## Try it:
Please print the data again exactly as given.

════════════════════

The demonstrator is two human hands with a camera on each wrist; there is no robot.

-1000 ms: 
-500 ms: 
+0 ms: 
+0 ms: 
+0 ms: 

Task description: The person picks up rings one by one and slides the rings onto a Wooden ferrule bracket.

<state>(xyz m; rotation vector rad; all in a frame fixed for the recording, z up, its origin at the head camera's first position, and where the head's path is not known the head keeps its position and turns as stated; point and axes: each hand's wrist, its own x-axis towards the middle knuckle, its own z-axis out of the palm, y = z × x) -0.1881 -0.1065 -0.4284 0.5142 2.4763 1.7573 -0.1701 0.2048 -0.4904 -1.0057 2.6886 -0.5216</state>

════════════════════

## Answer box:
The demonstrator is two human hands with a camera on each wrist; there is no robot.

-1000 ms: 
-500 ms: 
+0 ms: 
+0 ms: 
+0 ms: 

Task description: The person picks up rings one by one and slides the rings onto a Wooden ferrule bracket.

<state>(xyz m; rotation vector rad; all in a frame fixed for the recording, z up, its origin at the head camera's first position, and where the head's path is not known the head keeps its position and turns as stated; point and axes: each hand's wrist, its own x-axis towards the middle knuckle, its own z-axis out of the palm, y = z × x) -0.1881 -0.1065 -0.4284 0.5142 2.4763 1.7573 -0.1701 0.2048 -0.4904 -1.0057 2.6886 -0.5216</state>

With this, the exercise is complete.